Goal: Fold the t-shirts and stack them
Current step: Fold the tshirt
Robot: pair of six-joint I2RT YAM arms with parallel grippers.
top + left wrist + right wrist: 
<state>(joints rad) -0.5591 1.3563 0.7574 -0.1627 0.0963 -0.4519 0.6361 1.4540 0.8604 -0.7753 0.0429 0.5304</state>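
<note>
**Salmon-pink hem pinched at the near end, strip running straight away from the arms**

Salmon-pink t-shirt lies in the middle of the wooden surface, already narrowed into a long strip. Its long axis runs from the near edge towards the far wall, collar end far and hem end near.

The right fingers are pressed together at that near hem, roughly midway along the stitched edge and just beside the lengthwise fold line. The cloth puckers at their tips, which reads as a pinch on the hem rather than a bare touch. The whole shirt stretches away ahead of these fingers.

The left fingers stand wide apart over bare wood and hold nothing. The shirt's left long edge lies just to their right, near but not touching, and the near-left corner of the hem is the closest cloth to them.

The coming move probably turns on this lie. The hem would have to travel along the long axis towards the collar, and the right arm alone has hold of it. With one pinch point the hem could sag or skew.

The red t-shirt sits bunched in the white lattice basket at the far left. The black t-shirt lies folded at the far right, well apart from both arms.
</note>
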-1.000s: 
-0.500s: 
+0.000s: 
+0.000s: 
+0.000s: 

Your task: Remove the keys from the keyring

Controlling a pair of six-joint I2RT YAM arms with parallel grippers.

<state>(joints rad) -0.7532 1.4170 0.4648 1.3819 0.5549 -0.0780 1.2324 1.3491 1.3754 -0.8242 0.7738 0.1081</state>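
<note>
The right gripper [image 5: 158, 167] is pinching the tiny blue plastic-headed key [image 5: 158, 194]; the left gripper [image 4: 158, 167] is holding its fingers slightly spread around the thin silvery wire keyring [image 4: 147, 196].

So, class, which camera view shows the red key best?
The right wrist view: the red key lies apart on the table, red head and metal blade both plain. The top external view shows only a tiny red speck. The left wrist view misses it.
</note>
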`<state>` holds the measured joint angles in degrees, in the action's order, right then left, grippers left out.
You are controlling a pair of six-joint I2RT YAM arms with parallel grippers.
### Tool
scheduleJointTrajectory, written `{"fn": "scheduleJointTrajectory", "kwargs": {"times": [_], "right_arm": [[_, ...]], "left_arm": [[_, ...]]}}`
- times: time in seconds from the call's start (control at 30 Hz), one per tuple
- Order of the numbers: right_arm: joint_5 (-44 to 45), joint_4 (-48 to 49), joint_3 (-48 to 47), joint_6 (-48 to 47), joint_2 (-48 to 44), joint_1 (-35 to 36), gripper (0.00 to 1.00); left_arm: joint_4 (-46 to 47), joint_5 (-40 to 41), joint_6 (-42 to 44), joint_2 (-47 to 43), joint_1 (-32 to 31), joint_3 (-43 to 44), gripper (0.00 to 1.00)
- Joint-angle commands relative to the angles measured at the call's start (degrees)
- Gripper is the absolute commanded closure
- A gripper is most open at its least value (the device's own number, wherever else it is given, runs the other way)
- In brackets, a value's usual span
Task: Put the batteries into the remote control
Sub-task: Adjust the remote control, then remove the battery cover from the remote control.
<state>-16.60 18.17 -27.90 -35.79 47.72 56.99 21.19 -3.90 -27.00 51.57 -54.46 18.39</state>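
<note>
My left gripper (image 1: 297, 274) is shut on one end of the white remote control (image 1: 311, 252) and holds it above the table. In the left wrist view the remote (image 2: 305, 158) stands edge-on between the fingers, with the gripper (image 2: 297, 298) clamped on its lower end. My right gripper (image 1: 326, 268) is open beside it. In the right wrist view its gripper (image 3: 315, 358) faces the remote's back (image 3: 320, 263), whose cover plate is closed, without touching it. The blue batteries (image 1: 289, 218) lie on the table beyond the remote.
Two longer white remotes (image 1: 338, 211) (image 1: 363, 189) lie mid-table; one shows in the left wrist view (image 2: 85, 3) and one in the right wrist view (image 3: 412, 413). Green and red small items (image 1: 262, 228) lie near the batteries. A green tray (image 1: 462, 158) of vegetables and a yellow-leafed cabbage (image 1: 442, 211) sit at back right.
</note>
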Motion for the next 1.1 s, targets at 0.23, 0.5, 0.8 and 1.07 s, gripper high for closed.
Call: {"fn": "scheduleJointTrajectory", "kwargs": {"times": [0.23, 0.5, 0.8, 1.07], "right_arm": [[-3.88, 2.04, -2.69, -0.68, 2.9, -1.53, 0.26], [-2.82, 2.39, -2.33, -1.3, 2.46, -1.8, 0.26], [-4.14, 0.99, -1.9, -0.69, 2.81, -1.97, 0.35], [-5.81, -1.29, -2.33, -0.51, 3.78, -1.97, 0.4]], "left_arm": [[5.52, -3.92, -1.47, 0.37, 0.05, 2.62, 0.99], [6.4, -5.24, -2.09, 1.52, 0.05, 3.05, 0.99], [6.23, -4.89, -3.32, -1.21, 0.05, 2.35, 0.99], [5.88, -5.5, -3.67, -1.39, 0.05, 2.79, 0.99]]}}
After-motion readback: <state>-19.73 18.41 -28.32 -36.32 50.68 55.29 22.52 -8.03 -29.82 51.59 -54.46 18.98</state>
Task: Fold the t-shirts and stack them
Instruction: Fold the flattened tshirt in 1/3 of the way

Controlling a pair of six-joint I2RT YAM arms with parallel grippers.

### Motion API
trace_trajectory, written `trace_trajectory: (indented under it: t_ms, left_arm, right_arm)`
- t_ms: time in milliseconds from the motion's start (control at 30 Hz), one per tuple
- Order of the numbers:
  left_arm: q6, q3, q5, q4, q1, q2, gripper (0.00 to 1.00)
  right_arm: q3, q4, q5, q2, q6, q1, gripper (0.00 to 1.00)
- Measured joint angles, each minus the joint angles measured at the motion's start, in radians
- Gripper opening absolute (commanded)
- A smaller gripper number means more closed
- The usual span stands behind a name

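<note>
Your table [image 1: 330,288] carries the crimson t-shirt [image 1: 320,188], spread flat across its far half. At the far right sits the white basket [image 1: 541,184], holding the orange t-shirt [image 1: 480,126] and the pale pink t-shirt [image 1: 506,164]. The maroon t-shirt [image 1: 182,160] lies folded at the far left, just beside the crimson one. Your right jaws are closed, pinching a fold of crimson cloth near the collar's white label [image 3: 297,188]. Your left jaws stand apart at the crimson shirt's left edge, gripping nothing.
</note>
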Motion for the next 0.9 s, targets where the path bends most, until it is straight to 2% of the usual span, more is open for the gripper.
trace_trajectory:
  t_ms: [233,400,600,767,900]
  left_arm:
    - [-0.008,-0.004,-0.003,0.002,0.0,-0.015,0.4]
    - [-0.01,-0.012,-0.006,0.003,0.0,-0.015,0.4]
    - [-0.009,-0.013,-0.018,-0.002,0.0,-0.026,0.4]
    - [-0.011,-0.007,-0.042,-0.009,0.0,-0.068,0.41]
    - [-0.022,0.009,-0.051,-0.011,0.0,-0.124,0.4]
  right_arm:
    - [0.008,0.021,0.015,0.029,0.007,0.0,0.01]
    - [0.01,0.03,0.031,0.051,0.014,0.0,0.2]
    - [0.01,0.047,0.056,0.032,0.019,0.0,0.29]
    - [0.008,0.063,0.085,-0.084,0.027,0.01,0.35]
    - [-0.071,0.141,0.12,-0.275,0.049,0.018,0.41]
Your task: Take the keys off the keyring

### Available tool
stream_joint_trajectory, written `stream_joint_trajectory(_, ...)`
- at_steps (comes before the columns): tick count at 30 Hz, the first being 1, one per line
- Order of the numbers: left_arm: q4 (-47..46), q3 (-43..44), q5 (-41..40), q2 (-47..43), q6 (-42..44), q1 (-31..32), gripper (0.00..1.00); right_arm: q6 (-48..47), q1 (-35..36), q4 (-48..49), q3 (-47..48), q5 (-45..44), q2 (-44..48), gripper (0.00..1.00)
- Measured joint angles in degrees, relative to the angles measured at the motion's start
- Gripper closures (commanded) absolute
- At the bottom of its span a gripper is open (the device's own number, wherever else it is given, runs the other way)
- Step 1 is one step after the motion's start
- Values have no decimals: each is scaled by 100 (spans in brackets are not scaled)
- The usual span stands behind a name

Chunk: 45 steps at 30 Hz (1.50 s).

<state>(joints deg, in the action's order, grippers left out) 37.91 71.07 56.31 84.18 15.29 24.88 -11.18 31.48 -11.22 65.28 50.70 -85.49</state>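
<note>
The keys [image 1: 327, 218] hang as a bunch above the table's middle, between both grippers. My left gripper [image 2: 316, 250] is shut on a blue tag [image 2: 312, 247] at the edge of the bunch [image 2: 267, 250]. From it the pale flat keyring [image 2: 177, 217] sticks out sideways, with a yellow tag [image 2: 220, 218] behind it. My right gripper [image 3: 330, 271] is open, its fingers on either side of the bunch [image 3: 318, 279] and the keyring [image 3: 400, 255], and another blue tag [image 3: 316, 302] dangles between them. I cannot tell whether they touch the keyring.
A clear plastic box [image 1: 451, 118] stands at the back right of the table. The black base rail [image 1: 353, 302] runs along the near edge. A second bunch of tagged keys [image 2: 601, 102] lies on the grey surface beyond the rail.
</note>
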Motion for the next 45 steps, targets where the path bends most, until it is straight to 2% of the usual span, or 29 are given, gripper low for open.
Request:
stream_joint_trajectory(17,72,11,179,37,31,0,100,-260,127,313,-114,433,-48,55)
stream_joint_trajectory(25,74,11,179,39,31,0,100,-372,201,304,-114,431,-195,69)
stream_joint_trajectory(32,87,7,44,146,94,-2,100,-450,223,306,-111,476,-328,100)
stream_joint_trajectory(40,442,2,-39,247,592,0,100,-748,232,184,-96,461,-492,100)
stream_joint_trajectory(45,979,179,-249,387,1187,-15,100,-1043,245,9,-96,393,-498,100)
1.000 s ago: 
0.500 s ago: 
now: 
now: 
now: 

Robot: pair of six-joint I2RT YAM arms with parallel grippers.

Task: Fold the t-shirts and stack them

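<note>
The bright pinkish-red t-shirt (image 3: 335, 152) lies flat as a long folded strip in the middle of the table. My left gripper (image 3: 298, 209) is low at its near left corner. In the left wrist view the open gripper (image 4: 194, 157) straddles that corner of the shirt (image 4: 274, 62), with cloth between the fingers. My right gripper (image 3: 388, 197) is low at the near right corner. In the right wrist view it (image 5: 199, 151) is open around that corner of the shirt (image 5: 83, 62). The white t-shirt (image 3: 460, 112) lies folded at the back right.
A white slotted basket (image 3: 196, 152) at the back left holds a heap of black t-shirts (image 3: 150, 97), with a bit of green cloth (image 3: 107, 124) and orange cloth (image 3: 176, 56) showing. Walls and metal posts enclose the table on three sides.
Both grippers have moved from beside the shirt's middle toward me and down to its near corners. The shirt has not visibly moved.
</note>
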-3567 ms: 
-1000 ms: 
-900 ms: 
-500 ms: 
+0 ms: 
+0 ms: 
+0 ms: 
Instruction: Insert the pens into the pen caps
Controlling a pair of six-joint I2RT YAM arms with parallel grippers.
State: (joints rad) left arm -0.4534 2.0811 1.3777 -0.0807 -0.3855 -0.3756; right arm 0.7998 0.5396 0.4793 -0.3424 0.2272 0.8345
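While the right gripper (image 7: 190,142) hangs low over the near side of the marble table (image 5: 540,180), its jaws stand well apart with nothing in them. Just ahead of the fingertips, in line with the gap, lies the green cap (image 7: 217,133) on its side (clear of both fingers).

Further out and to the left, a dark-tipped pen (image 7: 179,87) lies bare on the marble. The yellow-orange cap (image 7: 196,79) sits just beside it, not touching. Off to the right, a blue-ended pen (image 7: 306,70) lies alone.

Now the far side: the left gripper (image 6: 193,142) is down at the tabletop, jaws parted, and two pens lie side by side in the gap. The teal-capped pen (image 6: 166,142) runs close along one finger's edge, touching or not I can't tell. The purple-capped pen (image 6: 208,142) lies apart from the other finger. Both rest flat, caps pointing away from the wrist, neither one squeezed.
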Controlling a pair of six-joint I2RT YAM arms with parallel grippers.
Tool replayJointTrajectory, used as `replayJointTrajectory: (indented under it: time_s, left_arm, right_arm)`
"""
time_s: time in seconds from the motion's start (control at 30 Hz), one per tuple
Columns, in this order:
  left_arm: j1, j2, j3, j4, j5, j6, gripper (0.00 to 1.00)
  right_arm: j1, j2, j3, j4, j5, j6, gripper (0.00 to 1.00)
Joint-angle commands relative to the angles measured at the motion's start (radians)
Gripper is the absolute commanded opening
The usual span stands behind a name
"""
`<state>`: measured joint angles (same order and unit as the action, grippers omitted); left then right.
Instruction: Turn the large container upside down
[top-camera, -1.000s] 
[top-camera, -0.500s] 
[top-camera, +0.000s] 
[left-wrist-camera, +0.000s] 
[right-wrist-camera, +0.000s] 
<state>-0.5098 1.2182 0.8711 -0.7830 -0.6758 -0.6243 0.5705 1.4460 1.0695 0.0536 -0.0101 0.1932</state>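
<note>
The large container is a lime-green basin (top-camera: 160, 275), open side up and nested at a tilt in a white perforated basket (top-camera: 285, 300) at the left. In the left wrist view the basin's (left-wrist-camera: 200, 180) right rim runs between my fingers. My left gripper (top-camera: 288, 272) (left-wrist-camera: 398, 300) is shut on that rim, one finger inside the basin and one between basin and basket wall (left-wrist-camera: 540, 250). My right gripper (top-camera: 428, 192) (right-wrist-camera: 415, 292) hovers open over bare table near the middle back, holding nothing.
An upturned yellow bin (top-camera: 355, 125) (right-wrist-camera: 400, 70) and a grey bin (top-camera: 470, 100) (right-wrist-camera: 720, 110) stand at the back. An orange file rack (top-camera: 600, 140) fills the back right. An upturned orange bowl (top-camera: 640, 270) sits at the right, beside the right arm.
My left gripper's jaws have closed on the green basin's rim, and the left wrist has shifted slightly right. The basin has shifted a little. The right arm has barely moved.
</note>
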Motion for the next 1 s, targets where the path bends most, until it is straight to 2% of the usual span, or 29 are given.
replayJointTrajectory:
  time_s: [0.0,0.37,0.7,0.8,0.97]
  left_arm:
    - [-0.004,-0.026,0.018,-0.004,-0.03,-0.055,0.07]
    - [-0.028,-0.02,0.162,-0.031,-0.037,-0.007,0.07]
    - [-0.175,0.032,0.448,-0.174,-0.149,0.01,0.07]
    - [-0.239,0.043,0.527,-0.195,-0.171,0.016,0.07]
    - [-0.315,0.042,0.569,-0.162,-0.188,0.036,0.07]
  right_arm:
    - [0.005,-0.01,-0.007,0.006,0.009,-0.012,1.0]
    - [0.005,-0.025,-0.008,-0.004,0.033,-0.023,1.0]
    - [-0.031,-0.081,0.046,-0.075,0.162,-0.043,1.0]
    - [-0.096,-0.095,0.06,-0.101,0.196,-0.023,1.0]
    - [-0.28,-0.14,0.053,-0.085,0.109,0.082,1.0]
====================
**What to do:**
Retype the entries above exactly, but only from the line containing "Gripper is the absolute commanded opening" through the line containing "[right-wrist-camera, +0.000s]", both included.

**Written solution:**
Gripper is the absolute commanded opening
The usual span stands behind a name
"""
`<state>`: measured joint angles (same order and unit as the action, grippers omitted); left then right.
Instruction: Turn the large container upside down
[top-camera, -1.000s] 
[top-camera, -0.500s] 
[top-camera, +0.000s] 
[left-wrist-camera, +0.000s] 
[right-wrist-camera, +0.000s] 

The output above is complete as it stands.